Human Rights Workshop: Professor Gonsalves on the Politics of Public Health
Yale Associate Professor in Epidemiology of Microbial and Diseases and Co-Director of the Global Health Justice Partnership Gregg Gonsalves led the September 17, 2020 Human Rights Workshop, titled “Pandemic and Social Movements,” on the connections between two ongoing public health crises — the COVID-19 pandemic and state violence against Black people in the United States. Gonsalves argued that public health policy is inextricable from political efforts for economic and racial justice, a point he highlighted in his recent paper in the Boston Review.
“We have a quarter of the world’s [COVID-19] cases,” Gonsalves began. “Nobody could really predict the almost 200,000 deaths and over 6 million infections [in the U.S.].” He described how many Americans are still not in their offices and are “sequestering in place,” wearing face masks, and following other public health guidelines to protect themselves and others. He lamented that the pandemic has perpetuated the “voluntarism fantasy,” which suggests that individuals, markets, and private charities — not the government — are responsible for protecting citizens.
Gonsalves traced “the roots of this crisis” to Reaganism and other examples of “white ambivalence in healthcare policy” that advanced the voluntarism fantasy. Even though many people “do not have the luxury to remain safe,” he said, the U.S. government has repeatedly absolved itself of any responsibility to establish a robust health and social services safety net. “Public health [infrastructure], which we needed in order to prevent COVID,” Gonsalves said, “was never prioritized in any administration.” He explained that the failure to create a safety net has been a “bipartisan mistake.”
The pandemic’s toll, Gonsalves said, is also related to race. According to Gonsalves, in addition to being influenced by biology, health outcomes are “socially determined.” The conditions in which people live and work — including their education, physical environment, employment, and access to health care — determine their health. Due to structural inequality, Gonsalves explained, there are racial inequities in health outcomes.
“We’re talking about COVID, but we’re also talking about American history and the foundations of how we live today,” Gonsalves explained. Referring to remarks this year from the U.S. Secretary of Health and Human Services Alex Azar, who blamed the “poor health” of communities of color for their high COVID-19 death toll, Gonsalves connected the victim-blaming of Black communities suffering from COVID today to a legacy of racism encompassing 19th-century legislators’ assertions that recently freed Black slaves were destined for the “inevitable fate” of “extinction” and President Ronald Reagan’s use of the imagined “welfare queen” to inflame prejudice against Black women receiving social services.
For Gonsalves, the way forward is to develop a “new politics of care.” To slow the virus and effectively protect healthcare workers and vulnerable populations, he explained, a “critical mass of people” needs to be able to stay home when sick — a measure that is currently unrealistic because “30 percent of private sector workers and 69 percent of lowest wage jobs have no sick pay.” Without universal sick pay or income insurance, “swathes” of Americans are unable to stay home and protect themselves and others against the coronavirus. Other kinds of social support, such as salary subsidization, are needed for people to cope with unemployment and other effects of the crisis like eviction and student debt payments. Gonsalves asserted that a robust public health safety net — the kind which “neoliberal Democrats and Republicans love to hate” — needs to be built in the coming years to ensure Americans can protect their health in times of crisis.
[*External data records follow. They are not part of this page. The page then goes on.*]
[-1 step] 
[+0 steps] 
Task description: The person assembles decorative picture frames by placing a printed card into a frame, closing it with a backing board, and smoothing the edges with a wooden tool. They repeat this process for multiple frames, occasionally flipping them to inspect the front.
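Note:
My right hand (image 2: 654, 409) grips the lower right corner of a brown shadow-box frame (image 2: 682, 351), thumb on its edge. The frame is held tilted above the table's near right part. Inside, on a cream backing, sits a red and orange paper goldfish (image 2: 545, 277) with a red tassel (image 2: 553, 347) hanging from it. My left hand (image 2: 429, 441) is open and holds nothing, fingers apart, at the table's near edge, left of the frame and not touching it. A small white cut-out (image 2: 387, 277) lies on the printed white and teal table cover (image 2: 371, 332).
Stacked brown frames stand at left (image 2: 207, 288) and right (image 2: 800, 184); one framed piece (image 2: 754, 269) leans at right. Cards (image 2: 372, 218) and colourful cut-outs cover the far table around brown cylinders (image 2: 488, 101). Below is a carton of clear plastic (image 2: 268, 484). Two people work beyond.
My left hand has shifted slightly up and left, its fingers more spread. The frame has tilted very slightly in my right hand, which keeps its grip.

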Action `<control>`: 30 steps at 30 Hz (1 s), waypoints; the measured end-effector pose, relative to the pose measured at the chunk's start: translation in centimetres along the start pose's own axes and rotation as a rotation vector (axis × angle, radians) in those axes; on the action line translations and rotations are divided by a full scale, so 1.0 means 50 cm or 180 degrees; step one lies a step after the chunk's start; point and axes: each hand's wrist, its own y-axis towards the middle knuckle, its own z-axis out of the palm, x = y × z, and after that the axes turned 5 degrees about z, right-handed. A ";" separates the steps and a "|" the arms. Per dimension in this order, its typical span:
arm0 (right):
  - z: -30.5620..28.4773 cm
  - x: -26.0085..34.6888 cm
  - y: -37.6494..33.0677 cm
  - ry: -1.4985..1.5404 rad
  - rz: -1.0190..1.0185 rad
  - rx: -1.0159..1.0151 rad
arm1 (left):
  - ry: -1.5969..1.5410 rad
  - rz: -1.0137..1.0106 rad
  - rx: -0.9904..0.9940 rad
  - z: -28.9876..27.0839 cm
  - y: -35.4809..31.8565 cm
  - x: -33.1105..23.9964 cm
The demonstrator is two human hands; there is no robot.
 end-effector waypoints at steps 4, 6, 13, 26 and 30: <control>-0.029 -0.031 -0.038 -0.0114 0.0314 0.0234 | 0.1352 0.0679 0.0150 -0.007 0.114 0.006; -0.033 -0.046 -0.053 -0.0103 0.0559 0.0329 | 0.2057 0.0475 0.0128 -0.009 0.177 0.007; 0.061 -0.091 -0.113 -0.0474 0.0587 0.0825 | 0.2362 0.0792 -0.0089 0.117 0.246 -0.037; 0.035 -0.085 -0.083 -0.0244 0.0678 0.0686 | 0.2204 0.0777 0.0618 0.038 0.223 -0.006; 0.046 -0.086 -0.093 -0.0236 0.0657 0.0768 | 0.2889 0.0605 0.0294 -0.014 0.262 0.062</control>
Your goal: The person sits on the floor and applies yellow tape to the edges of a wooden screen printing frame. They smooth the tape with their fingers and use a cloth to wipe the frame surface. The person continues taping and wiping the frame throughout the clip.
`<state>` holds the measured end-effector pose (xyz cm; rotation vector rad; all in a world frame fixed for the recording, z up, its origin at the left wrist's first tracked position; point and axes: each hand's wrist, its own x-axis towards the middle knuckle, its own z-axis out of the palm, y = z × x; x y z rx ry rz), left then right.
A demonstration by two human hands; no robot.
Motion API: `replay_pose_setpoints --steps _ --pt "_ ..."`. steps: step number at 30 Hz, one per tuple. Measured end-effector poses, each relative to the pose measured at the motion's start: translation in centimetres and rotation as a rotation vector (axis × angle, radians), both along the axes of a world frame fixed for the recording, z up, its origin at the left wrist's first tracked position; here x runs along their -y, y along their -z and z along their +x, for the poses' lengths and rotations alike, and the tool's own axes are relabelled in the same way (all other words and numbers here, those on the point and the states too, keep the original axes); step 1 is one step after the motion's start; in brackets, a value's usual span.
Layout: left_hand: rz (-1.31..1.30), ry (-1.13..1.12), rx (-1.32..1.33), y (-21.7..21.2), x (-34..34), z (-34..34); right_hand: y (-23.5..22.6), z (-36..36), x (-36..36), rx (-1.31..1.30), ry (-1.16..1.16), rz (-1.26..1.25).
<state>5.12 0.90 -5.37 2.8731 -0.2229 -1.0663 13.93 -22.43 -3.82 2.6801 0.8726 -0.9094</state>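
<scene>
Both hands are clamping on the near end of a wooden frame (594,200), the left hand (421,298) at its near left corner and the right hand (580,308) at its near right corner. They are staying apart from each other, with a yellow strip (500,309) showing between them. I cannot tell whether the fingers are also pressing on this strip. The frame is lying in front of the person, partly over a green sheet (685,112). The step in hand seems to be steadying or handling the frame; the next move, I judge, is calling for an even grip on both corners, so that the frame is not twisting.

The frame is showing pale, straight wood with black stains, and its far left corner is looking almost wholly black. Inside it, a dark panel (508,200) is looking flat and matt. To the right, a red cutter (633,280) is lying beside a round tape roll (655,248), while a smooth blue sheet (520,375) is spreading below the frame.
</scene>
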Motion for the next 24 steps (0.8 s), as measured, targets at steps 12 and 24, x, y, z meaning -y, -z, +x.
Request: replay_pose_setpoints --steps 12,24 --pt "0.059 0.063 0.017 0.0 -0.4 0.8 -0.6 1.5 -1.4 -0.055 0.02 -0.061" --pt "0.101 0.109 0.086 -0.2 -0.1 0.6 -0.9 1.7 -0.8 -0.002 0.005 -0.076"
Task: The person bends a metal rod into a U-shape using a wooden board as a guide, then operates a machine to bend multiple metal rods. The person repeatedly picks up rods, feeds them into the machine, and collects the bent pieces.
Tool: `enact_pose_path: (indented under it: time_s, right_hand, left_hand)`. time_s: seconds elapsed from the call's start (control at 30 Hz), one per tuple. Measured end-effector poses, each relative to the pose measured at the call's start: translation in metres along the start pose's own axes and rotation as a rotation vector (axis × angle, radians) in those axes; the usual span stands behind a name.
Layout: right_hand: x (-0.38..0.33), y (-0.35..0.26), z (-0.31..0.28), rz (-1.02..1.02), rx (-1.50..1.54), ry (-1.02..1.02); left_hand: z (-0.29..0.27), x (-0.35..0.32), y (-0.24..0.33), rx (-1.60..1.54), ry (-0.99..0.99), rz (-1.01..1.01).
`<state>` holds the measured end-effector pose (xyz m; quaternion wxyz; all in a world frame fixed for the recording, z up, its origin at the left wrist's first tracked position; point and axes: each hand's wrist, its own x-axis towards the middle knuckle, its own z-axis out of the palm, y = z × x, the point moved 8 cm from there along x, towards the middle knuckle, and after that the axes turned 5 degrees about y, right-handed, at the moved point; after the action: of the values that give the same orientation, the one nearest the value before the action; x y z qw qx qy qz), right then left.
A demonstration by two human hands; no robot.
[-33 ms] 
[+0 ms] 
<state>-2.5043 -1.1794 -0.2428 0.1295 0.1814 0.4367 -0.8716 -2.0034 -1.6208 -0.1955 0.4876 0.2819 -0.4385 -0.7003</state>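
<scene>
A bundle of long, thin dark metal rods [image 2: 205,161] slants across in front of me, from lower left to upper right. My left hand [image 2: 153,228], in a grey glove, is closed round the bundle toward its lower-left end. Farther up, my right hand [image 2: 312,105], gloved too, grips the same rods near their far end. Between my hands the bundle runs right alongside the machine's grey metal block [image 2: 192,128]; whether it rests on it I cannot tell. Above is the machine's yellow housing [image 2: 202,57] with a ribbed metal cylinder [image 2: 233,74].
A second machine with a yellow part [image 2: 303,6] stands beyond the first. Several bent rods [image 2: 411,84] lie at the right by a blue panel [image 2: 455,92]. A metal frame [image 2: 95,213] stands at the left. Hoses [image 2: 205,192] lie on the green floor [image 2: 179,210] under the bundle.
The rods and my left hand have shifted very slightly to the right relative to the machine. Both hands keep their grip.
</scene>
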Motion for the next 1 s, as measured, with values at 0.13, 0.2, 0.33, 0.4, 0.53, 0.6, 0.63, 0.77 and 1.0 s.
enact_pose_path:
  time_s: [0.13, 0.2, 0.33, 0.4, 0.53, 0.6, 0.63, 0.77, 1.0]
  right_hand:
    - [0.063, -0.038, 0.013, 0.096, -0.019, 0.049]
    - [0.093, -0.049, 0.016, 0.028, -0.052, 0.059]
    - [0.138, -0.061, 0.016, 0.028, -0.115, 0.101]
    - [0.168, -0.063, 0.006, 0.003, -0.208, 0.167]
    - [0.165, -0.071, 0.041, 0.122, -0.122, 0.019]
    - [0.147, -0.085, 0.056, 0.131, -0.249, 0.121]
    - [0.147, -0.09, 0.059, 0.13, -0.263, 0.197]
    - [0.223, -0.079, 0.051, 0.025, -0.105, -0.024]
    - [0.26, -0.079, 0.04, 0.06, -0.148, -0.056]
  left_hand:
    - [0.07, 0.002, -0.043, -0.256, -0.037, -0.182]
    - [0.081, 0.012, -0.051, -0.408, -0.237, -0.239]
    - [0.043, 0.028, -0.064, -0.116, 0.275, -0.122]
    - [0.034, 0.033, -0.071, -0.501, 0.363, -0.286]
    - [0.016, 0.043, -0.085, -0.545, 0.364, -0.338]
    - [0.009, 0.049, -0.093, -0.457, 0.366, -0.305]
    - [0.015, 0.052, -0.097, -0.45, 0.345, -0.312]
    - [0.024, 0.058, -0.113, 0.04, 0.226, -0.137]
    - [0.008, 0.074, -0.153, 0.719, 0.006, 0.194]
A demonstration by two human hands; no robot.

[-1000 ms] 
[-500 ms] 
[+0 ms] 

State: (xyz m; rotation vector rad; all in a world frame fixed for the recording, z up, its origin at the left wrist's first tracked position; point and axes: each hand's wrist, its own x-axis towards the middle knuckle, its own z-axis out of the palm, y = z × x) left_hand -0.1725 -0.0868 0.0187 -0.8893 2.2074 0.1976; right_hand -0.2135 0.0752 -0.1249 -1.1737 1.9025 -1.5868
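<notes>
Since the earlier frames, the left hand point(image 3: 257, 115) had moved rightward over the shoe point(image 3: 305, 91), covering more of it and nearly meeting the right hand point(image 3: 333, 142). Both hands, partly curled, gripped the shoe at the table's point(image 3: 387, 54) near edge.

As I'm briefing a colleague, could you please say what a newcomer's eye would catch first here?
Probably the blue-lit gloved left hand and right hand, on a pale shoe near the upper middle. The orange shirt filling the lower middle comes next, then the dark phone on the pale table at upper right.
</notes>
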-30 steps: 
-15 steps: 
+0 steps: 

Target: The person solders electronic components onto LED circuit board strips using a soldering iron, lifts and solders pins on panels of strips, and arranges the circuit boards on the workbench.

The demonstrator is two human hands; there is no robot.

Gonsalves highlighted the particular issues facing people in prison during COVID-19, observing that prison is one of the “worst places to be in a pandemic.” He explained that it is impossible to social distance and follow other public health guidelines in a prison, and he criticized Connecticut Governor Ned Lamont’s refusal to decrease the number of people in prison. Gonsalves argued that state prisons and federal correctional facilities, including those where U.S. Immigration and Customs Enforcement detainees are held, are “pushing people in the path of this epidemic with no regard for their human rights.”
In light of human rights violations such as these, Gonsalves rejected the claim that “highlighting systemic racism is not focusing on the ‘real’ work during COVID.” Instead, he embraced the idea that anti-racism has become “a part of the public health equation.” Systemic racism, he said, is a public health issue. Because police violence is a “competing risk” alongside COVID-19 for Black people, it needs to be addressed simultaneously — hence Gonsalves’s and other public health experts’ support for the large-scale Black Lives Matter protests taking place during the pandemic. (The epidemiological evidence, he added, showed that Black Lives Matter protests did not spark a new wave of COVID-19 cases.)
“Colorblindedness” in public health, Gonsalves said, is yet “another way to promote racial inequality.” While politicians “want to divorce racism from public health,” Gonsalves believes that there is a “new politics of care being called for and embodied on the streets across the country,” as people are demonstrating their “rejection of Black extinction.”
“We are dying of COVID, but we are also dying of whiteness,” Gonsalves concluded. “Say their names, say the names of people dying from police violence...this is our plague since our nation’s founding.” For Gonsalves, “confronting the history of racism and white supremacy” is “inextricably linked to moving forward and addressing our future.”